2019-03-20 v1.0.6 Updated documentation.

2019-03-11 v1.0.5 Now supports setting maxAge to Infinity and no timers will be created to expire caches.

2019-02-26 v1.0.4 Further optimized cache expiration. See Issue 4

2019-02-16 v1.0.3 Fixed README formatting

2019-02-16 v1.0.2 Further optimizations to deal with Issue 4. expireInterval introduced in v1.0.1 removed since it is no longer needed. Also, 25% reduction in size. Code no longer thrashes when memoizing a large number of functions.

2019-02-16 v1.0.1 Memo expiration optimization. Special appreciation to @titoBouzout and @popbee who spent a good bit of time reviewing code for optimization and making recommendations.
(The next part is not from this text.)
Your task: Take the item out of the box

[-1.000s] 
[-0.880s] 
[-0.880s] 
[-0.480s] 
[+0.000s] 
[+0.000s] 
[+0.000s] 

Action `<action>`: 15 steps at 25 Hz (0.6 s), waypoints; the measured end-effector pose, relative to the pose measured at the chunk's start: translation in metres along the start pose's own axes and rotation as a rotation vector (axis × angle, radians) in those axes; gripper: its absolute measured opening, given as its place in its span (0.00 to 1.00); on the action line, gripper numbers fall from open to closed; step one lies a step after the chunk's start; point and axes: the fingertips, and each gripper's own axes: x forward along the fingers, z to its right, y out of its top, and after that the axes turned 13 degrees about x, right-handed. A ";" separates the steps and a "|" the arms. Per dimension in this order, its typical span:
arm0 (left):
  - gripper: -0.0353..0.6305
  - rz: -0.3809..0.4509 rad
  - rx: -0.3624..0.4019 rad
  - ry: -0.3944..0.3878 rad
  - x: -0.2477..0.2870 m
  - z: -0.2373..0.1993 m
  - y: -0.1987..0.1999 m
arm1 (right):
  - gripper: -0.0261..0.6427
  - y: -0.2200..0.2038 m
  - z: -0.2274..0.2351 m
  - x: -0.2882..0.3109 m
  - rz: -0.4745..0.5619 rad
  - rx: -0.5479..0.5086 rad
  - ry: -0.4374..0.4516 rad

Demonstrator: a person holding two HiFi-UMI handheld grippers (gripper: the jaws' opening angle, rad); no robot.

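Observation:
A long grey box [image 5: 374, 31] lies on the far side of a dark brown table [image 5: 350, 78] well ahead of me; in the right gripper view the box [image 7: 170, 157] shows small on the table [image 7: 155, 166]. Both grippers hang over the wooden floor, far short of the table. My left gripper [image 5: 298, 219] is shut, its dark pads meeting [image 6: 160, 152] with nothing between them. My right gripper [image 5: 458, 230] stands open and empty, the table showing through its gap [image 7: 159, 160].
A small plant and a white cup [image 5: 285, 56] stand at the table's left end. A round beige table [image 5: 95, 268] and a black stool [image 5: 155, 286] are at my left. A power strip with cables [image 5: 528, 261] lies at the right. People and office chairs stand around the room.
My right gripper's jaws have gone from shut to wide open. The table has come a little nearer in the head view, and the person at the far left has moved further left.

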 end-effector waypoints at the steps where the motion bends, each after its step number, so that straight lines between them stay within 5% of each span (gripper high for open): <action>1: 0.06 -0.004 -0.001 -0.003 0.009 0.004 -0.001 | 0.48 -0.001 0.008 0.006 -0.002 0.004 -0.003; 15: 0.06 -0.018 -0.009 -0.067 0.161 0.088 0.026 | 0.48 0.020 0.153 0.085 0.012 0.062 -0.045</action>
See Issue 4 for the conversation.

2018-04-13 v1.0.0 Code style improvements.

2018-02-07 v0.1.2 Documentation updates

2018-02-07 v0.1.1 Documentationand benchmark updates

2018-02-01 v0.1.0 Documentation updates. 50 byte decrease.

2018-01-27 v0.0.7b BETA Documentation updates.

2018-01-27 v0.0.6b BETA Minor size and speed improvements.

2018-01-27 v0.0.5b BETA Fixed edge case where multi-arg key may be shorter than current args.

2018-01-27 v0.0.4b BETA Fixed benchmarks. Removed maxSize. More unit tests. Fixed maxAge.

2018-01-27 v0.0.3b BETA More unit tests. Documentation. Benchmark code in repository not yet running.

2018-01-24 v0.0.2a ALPHA Minor speed enhancements. Benchmark code in repository not yet running.

2018=01-24 v0.0.1a ALPHA First public release. Benchmark code in repository not yet running.